I’m not actually sure the difference between the two charts. Is the second one with player skill compensated out, or in? For example in the first chart Gloria beats Vendetta handily, yet in the second chart Vendetta beats Gloria handily. Does this mean that if the players are average skill Vendetta wins and that the Gloria players were winning in skill alone, or vice versa, or something else entirely?

**vengefulpickle**#60

In the first chart, I was trying to impute player skill inside the model. It didn’t attempt to impute the skill of each player at particular characters.
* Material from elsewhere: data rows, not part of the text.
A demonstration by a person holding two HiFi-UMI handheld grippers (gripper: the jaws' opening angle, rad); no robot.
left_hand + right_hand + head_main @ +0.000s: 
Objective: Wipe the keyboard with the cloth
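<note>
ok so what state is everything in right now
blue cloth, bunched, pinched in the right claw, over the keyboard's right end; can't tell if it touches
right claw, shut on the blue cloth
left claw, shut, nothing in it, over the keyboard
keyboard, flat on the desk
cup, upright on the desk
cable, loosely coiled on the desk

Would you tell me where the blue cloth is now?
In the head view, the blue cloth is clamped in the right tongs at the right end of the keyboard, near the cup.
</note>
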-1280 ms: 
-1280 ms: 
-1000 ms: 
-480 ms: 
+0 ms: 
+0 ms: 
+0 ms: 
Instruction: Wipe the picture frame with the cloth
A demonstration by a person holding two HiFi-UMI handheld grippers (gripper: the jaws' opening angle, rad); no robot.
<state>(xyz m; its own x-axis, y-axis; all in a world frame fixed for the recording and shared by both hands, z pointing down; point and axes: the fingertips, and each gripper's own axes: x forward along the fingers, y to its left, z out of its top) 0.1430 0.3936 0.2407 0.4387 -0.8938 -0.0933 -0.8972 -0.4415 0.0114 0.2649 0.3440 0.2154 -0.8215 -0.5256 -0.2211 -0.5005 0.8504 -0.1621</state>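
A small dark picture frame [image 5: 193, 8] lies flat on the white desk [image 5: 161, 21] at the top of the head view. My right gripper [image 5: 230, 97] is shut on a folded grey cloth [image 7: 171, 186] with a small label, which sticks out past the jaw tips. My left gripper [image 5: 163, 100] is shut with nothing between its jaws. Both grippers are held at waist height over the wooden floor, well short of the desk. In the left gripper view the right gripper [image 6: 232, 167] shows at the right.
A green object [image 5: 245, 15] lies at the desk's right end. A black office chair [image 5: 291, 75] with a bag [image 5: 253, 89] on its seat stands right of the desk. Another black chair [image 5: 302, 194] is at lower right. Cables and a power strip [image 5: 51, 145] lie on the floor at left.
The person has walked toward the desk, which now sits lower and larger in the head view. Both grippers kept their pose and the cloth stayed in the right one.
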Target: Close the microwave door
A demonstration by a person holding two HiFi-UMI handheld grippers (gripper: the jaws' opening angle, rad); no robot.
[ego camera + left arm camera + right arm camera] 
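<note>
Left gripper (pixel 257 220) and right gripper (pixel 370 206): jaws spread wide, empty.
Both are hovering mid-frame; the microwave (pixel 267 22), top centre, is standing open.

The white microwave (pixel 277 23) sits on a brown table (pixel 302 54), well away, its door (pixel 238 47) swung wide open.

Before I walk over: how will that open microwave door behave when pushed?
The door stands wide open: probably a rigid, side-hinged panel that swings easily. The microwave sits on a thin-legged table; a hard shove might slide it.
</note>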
The second chart uses to players relative Elo scores as a measure of their global skill, and then based on that tries to factor out the matchup rating and individual player skill at particular characters.

I think I’d need to dig in to the data to say more specifically why that particular matchup swapped. However, speculating a little, it could be that the first model was trying to stuff Gloria-specific skill into the global player skill, but there was other evidence that didn’t support that, and so it had to put those effects into the MU number instead.